Can a 353-parameter online-learning MLP outperform a well-tuned EMA heuristic at browser frame scheduling? Three ablations across 208 benchmark runs locate the answer: mostly no, with a tie on burst — the one workload where EMA's smoothing can't keep up.

Status. Phase 5 complete — Part 1 (scheduler comparison, 120 runs) and Part 2 (pretrained vs scratch, 88 runs) both committed. Blog post forthcoming (Phase 6b). This is a research artifact, not a maintained library; PRs are not reviewed.

TL;DR

On predictable ramps (sawtooth, scroll-correlated), a well-tuned EMA heuristic beats a 353-parameter MLP by ~10 percentage points in jank rate — even when the MLP is pretrained on over 300,000 samples of in-distribution data and given 60 seconds of online learning per run.
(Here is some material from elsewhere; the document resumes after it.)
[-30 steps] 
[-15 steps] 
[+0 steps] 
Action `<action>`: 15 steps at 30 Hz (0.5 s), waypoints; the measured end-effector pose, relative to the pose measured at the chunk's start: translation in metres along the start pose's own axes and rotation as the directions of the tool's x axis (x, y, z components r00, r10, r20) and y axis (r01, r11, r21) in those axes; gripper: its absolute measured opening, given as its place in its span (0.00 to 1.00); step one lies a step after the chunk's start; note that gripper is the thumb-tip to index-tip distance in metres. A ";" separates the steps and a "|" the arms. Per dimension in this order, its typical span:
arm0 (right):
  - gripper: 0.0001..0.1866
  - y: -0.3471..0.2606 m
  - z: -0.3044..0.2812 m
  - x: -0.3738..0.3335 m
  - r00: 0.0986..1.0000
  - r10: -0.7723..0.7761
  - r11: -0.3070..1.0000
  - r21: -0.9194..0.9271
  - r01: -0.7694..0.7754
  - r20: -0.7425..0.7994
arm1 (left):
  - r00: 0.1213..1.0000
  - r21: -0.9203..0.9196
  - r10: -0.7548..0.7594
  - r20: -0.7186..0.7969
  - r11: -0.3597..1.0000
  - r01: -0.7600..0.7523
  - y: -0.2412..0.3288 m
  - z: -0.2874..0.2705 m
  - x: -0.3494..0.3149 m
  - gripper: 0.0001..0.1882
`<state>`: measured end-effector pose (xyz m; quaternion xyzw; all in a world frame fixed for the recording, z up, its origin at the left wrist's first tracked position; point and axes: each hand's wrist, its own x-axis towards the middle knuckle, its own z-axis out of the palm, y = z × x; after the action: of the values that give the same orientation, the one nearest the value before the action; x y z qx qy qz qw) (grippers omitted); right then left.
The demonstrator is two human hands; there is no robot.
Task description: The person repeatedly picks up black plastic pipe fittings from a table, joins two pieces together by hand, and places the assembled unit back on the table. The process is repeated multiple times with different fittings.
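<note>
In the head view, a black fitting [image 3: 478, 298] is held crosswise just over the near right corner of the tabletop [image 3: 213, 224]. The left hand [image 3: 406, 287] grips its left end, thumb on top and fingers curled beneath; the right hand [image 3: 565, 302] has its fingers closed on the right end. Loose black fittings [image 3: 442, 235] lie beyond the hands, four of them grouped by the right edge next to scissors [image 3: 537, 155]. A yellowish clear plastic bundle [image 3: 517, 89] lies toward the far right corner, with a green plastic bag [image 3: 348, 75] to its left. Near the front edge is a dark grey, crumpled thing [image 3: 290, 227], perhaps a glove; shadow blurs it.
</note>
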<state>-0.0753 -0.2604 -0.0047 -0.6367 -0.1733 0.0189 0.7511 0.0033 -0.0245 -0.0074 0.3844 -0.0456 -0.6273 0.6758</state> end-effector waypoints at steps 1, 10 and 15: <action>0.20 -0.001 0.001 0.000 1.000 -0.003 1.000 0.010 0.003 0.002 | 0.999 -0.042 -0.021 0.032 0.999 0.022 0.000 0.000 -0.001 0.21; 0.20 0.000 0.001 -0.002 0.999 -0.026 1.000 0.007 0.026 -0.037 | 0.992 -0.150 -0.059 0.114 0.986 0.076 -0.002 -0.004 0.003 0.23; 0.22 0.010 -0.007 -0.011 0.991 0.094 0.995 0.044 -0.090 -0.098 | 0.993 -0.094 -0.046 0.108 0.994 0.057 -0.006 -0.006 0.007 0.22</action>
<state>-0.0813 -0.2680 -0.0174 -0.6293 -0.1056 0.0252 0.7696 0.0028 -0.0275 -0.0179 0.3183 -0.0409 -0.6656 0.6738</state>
On unpredictable bursts, the MLP holds its own (within noise).

Three ablations in the Phase 5 benchmark ruled out the obvious suspects: not cold-start, not data quantity, not online learning cadence.

A companion single-file analysis, tempo.js (comment-stripped twin: tempo_onlycode.js), isolates the actual mechanism. The MLP has the representational capacity to imitate the EMA heuristic — 98% train agreement when supervised offline on B1's decisions. But online SGD and offline distillation, starting from identical initialization, converge to nearly-orthogonal weight vectors (cosine 0.105; same-seed online runs cluster at 0.9997 for reference). The two optimizers are solving geometrically different problems, not the same problem at different learning rates.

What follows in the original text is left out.